Gigliotti is not the first Western Falun Gong practitioner to be arrested in China. In November 2001, 35 Caucasian practitioners from around the world went to Tiananmen Square and held up a yellow banner that read "Truth-Compassion-Tolerance," Falun Gong's core principles. Within one minute they were surrounded by police vans. After being thrown inside the vans they were taken to a detention center and had their belongings confiscated. Many were beaten and several were injured. They were deported the next day.

In early 2002, a second group of approximately 120 practitioners from around the world gathered in Beijing to make a peaceful appeal. Nearly 100 of them were rounded up throughout the city, detained, and deported. One woman was held for a week in a Chinese jail.
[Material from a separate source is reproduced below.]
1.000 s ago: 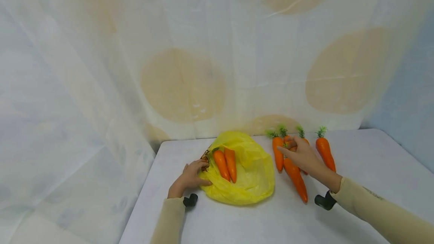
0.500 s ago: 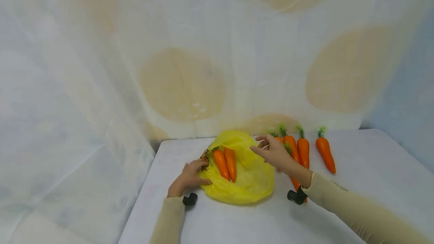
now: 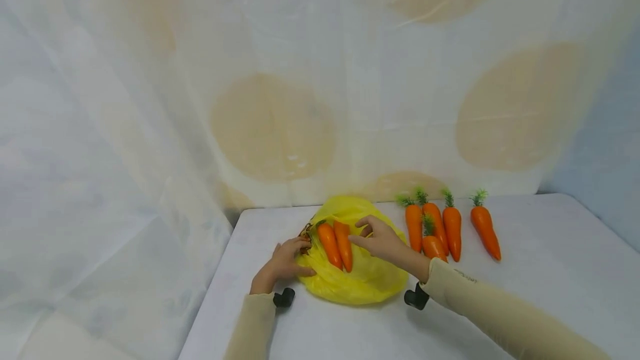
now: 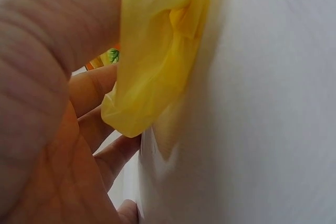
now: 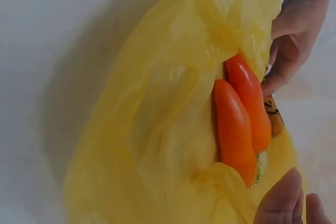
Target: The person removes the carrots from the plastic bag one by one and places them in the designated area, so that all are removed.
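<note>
A crumpled yellow plastic bag (image 3: 370,288) lies spread on the white table, with two orange carrots (image 3: 329,244) side by side on it toward its left. At the bag's left edge my left hand (image 3: 286,261) grips the plastic; the left wrist view has the yellow film (image 4: 157,51) between thumb and fingers. Over the bag's right half hovers my right hand (image 3: 382,240), holding nothing, fingertips close to the right-hand carrot (image 5: 234,129). In the right wrist view its fingertips (image 5: 281,200) show at the lower edge, near the carrots' tops.
Several carrots with green tops (image 3: 452,232) lie to the right of the bag, one farther right (image 3: 485,232). My right forearm covers part of the nearest carrot (image 3: 433,247). A spotted pale curtain (image 3: 395,143) hangs behind the table's far edge.
My right hand has moved left from over the loose carrots to over the bag, with nothing in it. My left hand has stayed at the bag's left edge. The carrots lie as before.
</note>
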`<state>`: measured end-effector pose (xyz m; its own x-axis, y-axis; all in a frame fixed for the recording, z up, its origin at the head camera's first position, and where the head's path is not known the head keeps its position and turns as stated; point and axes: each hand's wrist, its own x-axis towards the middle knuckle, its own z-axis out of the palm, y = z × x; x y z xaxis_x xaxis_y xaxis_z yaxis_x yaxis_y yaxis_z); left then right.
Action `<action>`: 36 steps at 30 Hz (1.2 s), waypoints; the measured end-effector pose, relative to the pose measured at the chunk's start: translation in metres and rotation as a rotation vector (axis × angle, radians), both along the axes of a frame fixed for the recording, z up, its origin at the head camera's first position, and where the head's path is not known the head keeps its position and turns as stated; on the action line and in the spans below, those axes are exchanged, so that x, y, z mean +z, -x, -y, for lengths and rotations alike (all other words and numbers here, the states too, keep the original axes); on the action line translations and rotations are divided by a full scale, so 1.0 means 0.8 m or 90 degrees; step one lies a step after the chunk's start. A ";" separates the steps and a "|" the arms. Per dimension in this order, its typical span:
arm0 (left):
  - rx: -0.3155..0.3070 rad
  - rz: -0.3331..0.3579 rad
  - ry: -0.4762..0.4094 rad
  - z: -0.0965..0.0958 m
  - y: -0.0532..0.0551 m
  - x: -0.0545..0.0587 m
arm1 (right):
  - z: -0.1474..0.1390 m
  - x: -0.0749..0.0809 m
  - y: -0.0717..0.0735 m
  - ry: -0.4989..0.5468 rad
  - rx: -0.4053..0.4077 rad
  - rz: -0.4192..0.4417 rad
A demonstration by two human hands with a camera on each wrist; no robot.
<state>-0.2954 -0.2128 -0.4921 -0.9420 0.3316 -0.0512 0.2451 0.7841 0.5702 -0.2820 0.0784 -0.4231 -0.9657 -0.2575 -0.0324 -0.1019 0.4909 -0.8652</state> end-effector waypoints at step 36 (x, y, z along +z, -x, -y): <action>-0.015 -0.016 0.013 0.000 0.001 -0.001 | 0.053 -0.058 0.055 -0.107 -0.023 0.079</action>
<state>-0.2963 -0.2130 -0.4932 -0.9349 0.3532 -0.0345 0.2780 0.7894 0.5473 -0.3259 0.0364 -0.4695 -0.9603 -0.2036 -0.1905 0.0202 0.6305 -0.7759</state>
China is the last large nation to be ruled by a one-party dictatorship. India, with 1.1 billion people, almost as many as China's 1.3 billion, has had a democracy since the time of Gandhi over half a century ago.

McMillan-Scott sees the current wave of resignations from the Communist Party as an important factor for the future development of China.

"[It's hard] really to know whether it is true that ten million people have torn up their Communist Party cards, but if they have, it's just not enough," he said at the press conference last week. "I would hope that a hundred percent of the current membership of the Communist Party of China would tear up their cards if they knew the truth."

McMillan hopes that human rights organizations around the world can unite to focus on China in advance of the 2008 Beijing Olympics.

He said, "It is after all the biggest and most repressive regime left on earth."